En buena parte del país se viven momentos críticos en materia de seguridad pública. Grupos del crimen organizado, tanto cárteles nacionales como escisiones o réplicas locales menores, generan una creciente y salvaje criminalidad que provoca justificada preocupación e irritación sociales, sin que el Estado, y los gobiernos como parte de éste, en particular el federal, logren las contenciones deseadas.
La política obradorista de “abrazos, no balazos”, no ha tenido los resultados que se pretendían, mientras la trágica realidad cotidiana no deja demasiado espacio y consideración a las expectativas a mediano y largo plazos de resolución de las causas de fondo que producen delictividad.
Hoy, son demasiados los muertos y las tragedias en espera de que funcione el tratamiento no inmediatista que se ha recetado desde Palacio Nacional. También es una ironía que el empoderamiento desmesurado de los militares y el enorme gasto público destinado a la Guardia Nacional, la Defensa Nacional y la Marina no se traduzcan en signos concretos de reducción de la inseguridad, tarea esta que no corresponde sino a los civiles, pero que el necesario pragmatismo les ha asignado.

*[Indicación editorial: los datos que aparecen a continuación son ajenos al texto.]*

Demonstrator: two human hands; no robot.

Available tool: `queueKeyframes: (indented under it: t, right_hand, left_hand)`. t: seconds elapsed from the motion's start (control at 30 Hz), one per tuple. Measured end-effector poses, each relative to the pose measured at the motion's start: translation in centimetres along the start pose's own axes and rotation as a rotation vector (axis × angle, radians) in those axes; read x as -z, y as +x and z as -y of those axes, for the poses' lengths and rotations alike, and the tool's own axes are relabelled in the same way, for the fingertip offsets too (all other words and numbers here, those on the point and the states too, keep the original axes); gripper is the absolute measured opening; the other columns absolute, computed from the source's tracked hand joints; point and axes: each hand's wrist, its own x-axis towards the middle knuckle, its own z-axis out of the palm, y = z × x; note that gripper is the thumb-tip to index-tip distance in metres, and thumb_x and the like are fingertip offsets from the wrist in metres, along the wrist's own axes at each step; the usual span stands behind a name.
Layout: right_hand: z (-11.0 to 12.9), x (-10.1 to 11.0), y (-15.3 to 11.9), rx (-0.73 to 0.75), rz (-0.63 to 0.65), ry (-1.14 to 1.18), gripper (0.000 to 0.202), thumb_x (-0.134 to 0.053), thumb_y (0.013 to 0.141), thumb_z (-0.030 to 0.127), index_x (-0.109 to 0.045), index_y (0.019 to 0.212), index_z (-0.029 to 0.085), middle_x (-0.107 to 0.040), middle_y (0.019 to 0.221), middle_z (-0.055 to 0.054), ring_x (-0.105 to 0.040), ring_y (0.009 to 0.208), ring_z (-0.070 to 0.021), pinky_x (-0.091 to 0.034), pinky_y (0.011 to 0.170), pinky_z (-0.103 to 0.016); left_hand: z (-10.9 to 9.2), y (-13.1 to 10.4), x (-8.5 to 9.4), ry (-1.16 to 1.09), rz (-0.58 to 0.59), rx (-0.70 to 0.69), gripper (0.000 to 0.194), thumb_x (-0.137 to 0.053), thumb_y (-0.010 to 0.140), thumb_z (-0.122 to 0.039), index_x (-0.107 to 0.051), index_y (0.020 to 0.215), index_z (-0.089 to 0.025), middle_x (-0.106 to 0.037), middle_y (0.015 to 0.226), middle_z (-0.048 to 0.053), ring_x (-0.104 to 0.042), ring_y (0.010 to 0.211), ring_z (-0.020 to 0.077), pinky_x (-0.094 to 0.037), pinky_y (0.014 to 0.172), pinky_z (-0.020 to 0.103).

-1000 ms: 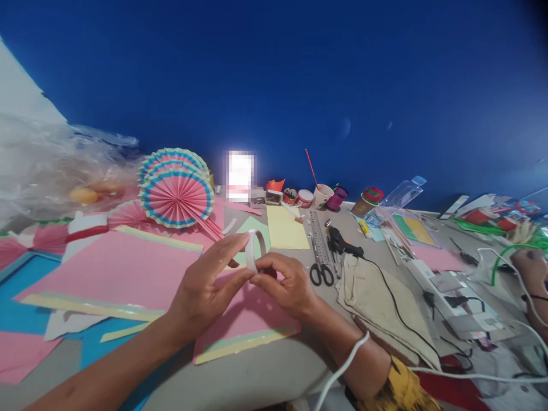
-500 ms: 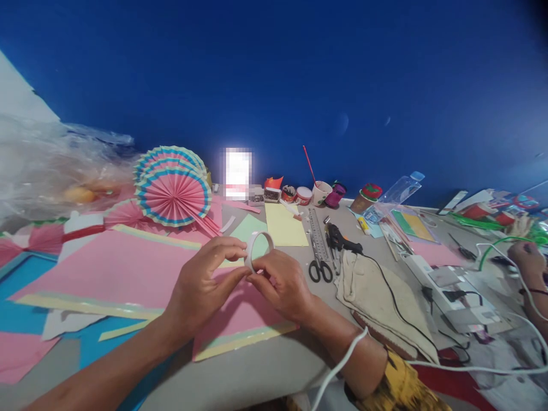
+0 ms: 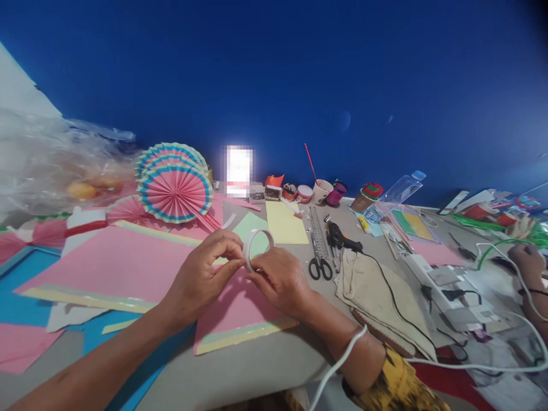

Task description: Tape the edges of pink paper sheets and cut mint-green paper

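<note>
A thin white roll of tape (image 3: 247, 251) stands on edge between my hands, above pink paper. My right hand (image 3: 280, 279) grips its lower right side between thumb and curled fingers. The thumb and fingertips of my left hand (image 3: 209, 274) are pinched together at the roll's left edge; whether they have a loose end of tape is too small to see. Beneath lies a pink sheet (image 3: 244, 308) with green and yellow strips along its near edge. A larger pink sheet (image 3: 128, 268) with similar borders lies to the left.
Pleated paper fans (image 3: 174, 194) stand at the back left. Scissors (image 3: 320, 268), a metal ruler (image 3: 317, 231), a glue gun (image 3: 342, 238) and a folded cloth (image 3: 377, 297) lie to the right. Beyond are a power strip (image 3: 449, 291), white cables and another person's hand (image 3: 527, 262).
My left fingers have closed from a wider spread into a tighter pinch at the roll's edge. The right hand's grip looks the same. The view has shifted slightly.
</note>
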Motion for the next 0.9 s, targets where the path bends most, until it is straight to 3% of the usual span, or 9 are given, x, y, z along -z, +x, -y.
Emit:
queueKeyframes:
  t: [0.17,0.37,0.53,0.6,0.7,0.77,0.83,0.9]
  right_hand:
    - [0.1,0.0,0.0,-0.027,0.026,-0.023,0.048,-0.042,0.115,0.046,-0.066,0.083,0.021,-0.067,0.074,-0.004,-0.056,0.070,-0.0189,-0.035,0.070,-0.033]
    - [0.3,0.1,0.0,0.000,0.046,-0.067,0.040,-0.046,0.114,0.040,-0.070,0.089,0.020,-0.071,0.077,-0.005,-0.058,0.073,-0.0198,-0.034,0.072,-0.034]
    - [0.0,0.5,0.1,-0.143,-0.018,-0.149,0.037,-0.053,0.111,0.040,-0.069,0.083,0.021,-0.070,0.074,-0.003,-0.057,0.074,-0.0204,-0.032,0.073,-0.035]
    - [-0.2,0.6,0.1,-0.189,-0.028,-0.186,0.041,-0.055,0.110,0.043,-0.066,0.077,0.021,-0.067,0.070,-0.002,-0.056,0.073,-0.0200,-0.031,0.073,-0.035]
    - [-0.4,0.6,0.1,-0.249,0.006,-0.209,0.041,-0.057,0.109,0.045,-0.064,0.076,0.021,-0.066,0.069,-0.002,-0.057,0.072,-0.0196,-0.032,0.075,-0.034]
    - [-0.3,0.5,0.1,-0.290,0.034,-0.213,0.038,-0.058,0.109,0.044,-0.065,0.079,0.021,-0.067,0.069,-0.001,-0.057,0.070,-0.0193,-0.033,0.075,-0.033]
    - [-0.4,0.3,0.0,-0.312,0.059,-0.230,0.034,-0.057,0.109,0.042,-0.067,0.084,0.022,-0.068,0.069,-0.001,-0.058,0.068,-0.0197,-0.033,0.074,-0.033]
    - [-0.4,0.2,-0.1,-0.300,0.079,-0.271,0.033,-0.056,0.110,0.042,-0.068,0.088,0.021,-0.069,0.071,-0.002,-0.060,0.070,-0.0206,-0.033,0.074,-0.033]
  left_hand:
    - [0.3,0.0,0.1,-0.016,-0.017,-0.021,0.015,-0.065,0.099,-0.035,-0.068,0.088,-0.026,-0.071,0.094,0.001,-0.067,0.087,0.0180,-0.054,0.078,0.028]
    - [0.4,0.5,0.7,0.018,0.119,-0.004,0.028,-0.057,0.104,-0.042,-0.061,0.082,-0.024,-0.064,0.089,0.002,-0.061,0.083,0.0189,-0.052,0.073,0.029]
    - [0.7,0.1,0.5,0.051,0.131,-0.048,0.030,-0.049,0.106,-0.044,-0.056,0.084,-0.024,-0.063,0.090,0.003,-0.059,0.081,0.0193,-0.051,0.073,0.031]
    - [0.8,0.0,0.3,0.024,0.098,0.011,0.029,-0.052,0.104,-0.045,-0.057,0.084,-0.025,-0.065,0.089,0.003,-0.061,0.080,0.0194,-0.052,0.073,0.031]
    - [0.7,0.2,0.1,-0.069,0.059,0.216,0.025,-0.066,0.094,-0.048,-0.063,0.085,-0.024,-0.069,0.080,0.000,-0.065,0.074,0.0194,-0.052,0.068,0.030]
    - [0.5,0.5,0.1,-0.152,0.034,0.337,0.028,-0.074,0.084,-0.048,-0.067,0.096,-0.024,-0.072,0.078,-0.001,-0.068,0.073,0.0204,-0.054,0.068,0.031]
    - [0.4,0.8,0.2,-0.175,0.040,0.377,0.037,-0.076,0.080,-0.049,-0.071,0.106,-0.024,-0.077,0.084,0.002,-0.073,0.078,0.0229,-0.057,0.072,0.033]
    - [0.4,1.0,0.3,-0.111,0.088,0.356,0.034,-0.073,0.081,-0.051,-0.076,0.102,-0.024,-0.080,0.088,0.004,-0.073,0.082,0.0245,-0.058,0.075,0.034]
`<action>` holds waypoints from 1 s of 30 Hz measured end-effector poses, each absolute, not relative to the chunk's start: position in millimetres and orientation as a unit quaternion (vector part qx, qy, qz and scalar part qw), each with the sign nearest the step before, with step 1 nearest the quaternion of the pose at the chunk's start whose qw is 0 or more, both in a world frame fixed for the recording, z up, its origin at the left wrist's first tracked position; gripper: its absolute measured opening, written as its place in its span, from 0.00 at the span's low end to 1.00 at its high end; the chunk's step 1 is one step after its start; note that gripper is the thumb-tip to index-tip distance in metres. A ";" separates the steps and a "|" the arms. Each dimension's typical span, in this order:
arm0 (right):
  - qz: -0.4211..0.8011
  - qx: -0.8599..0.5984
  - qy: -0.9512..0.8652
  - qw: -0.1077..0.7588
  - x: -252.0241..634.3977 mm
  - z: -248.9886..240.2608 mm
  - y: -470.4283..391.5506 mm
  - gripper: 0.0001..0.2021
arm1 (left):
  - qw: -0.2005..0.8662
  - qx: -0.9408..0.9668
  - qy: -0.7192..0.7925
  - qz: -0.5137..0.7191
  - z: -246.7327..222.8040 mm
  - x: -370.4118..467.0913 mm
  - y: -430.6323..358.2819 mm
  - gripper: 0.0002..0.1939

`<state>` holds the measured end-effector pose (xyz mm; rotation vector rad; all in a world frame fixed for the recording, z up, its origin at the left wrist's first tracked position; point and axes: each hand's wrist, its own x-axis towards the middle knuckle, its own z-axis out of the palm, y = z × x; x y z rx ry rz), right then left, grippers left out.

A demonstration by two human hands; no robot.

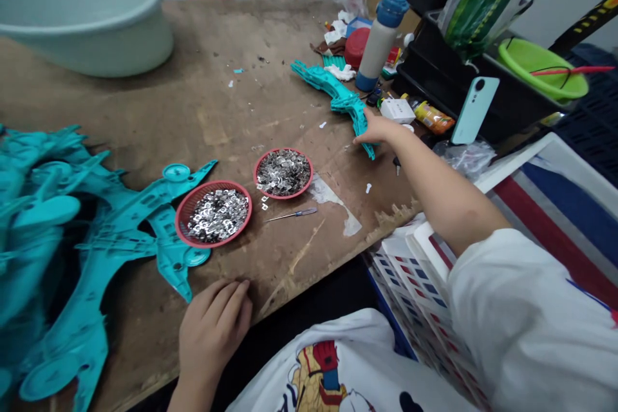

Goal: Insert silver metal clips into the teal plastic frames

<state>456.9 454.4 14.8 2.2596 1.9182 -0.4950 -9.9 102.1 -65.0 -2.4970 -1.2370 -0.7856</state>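
Note:
At the right side of the table, my right hand [381, 129] is closed on the lower end of a long, curved teal plastic part [333, 91]. Thumb and forefinger straddle it, and the part seems to lie on the tabletop. My left hand [215, 322] rests loosely on the table's front edge, back up, fingers side by side and slightly bent, with nothing visible in it. Near it stand a red basket [179, 222] of shiny metal clips [219, 215] and a second red basket [309, 187] of similar clips [284, 172]. A thin screwdriver [292, 214] lies beside them.
Many teal plastic parts [91, 232] are heaped at left. A large pale green tub [111, 45] stands at the back left. On the right are a bottle [379, 45], an upright phone [476, 109], black bins [420, 67] and a white crate [410, 270] by the table edge.

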 end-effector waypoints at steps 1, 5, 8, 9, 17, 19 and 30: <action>-0.160 0.750 0.638 0.067 455.1 14.7 453.6 0.71 | 0.124 -0.855 -0.424 -0.271 -65.4 -10.0 102.1 0.12; -0.130 0.748 0.648 0.055 452.1 16.3 452.1 0.62 | 0.122 -0.855 -0.424 -0.273 -66.7 -10.6 102.2 0.12; -0.108 0.756 0.645 0.027 452.4 23.8 448.7 0.51 | 0.119 -0.854 -0.431 -0.266 -67.0 -10.3 102.3 0.12; -0.105 0.759 0.643 0.012 453.4 28.0 447.1 0.48 | 0.117 -0.854 -0.434 -0.264 -67.0 -10.0 102.3 0.12; -0.084 0.740 0.647 -0.164 472.2 47.1 446.0 0.38 | 0.105 -0.852 -0.448 -0.251 -68.2 -10.0 101.0 0.12; -0.087 0.742 0.643 -0.169 469.9 35.6 450.6 0.39 | 0.104 -0.854 -0.446 -0.247 -68.2 -10.3 100.8 0.12; -0.076 0.751 0.648 -0.104 452.8 -13.4 454.3 0.47 | 0.097 -0.853 -0.445 -0.255 -65.6 -9.0 100.7 0.11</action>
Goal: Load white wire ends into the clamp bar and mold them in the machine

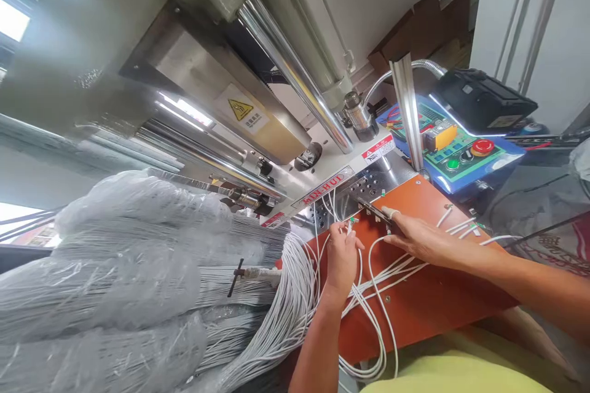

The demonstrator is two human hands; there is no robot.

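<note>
My left hand (342, 255) is closed in a pinch around a thin white cable, near a small connector with a green part (352, 220) at its end. To its right, my right hand (415, 236) has its fingers around the near end of a narrow dark metal piece (369, 207), whose exact kind I cannot make out. Small pale bits show along that piece. Both hands are over the orange board (415, 301), in front of the press's metal mould (341, 202). Several white cables (375, 279) run across the board beneath my hands.
The press head (318, 187) and its steel column (295, 67) stand above the mould. Plastic-wrapped cable bundles (115, 276) are piled at left, beside a clamp with a T-handle (236, 276). A blue control box (461, 153) with a red button (482, 147) is at right.
</note>
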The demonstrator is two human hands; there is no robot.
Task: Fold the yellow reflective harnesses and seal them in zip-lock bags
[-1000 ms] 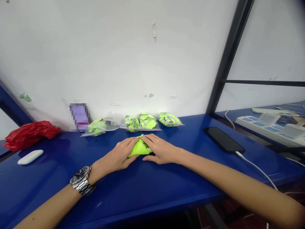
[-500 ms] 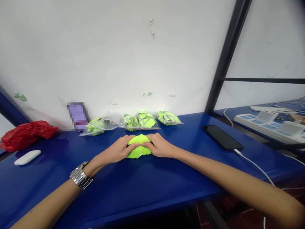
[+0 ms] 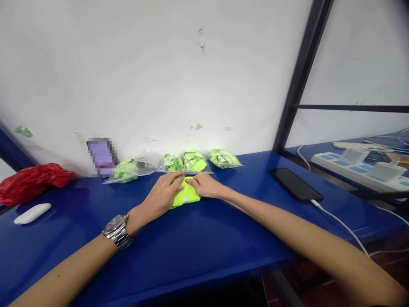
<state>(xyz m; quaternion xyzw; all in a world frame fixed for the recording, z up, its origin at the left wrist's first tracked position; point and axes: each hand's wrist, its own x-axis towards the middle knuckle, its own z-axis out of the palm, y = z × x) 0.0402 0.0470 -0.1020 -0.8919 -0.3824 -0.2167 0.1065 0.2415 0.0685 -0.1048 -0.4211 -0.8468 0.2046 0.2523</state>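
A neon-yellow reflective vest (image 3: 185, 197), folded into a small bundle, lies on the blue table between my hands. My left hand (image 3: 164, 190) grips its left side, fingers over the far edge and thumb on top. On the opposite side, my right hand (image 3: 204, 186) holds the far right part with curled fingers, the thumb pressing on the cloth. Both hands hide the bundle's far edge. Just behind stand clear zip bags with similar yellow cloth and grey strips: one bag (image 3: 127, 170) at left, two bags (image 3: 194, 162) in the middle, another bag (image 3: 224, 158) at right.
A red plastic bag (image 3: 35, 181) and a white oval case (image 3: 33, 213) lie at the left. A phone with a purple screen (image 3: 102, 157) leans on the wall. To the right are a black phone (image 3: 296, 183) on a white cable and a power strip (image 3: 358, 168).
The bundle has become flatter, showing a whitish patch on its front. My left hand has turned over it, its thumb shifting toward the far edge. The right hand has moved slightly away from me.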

Sin embargo, el tema (multifactorial y de difícil procesamiento) tiene historia y contexto que es menester no relegar u olvidar. El Presidente de la República aportó ayer un dato central: hoy las muertes relacionadas con el crimen organizado son más que durante las administraciones de Felipe Calderón y Enrique Peña Nieto, pero el primero arrancó virtualmente de cero y llevó las cifras a niveles escandalosamente elevados, en una tendencia que se acrecentó hasta llegar a números como los actuales.
Basta recordar que a finales del gobierno de Vicente Fox no se tenía ni remotamente una situación parecida a la que desató y sostuvo Calderón con su nefasta declaración de la “guerra contra el narcotráfico”, ideada para tratar de ganar legitimidad después del fraude electoral que lo llevó a Los Pinos y, además, para sintonizar con los propósitos turbios de agencias de seguridad e inteligencia estadunidense que así lograron imponer planes de debilitamiento, confusión y división en un México dirigido por un panista tambaleante, vengativo y socialmente insensible.
La administración calderonista insertó a México en la espiral de la narcopolítica, con Genaro García Luna como secretario de protección negociada de cárteles y ataque faccioso a los adversos. La procuración de justicia (Eduardo Medina Mora, Marisela Morales), el manejo de la política interior (¡cinco secretarios de Gobernación, dos de ellos muertos en accidentes aéreos: Mouriño Terrazo y Blake Mora!) y varias de las secretarías de Estado fueron alineadas en un proyecto que combinaba corrupción, clasismo y entreveramientos con proyectos empresariales y políticos que remarcaron la gran desigualdad económica y social.
Es una ofensa a la memoria colectiva la cínica pretensión calderonista de atribuir a sus políticas criminales una aureola de valentía confrontacional. Sus desplantes, su sociopatía, dieron inicio a la espiral trágica que no se podría frenar, en términos de efectismo, no de solución real, más que recurriendo al mismo método felipista: el baño de sangre, que a fin de cuentas no reportó ninguna mejoría en la seguridad pública, sino, por el contrario, la inmersión del país en esa espiral que se sigue viviendo.
Es necesario, sí, atender las demandas de corrección en lo que corresponda a las políticas de seguridad pública, pero también es necesario distinguir entre las voces genuinamente preocupadas por una realidad criminal desbordada y las que, habiendo sido responsables o corresponsables de lo que ha sucedido y sucede, profieren críticas cargadas de cinismo y desmemoria.
Y, mientras Morena prepara un acto en Coahuila para encarrilarse hacia la elección de gobernador de esa entidad el año venidero, ¡hasta el próximo lunes!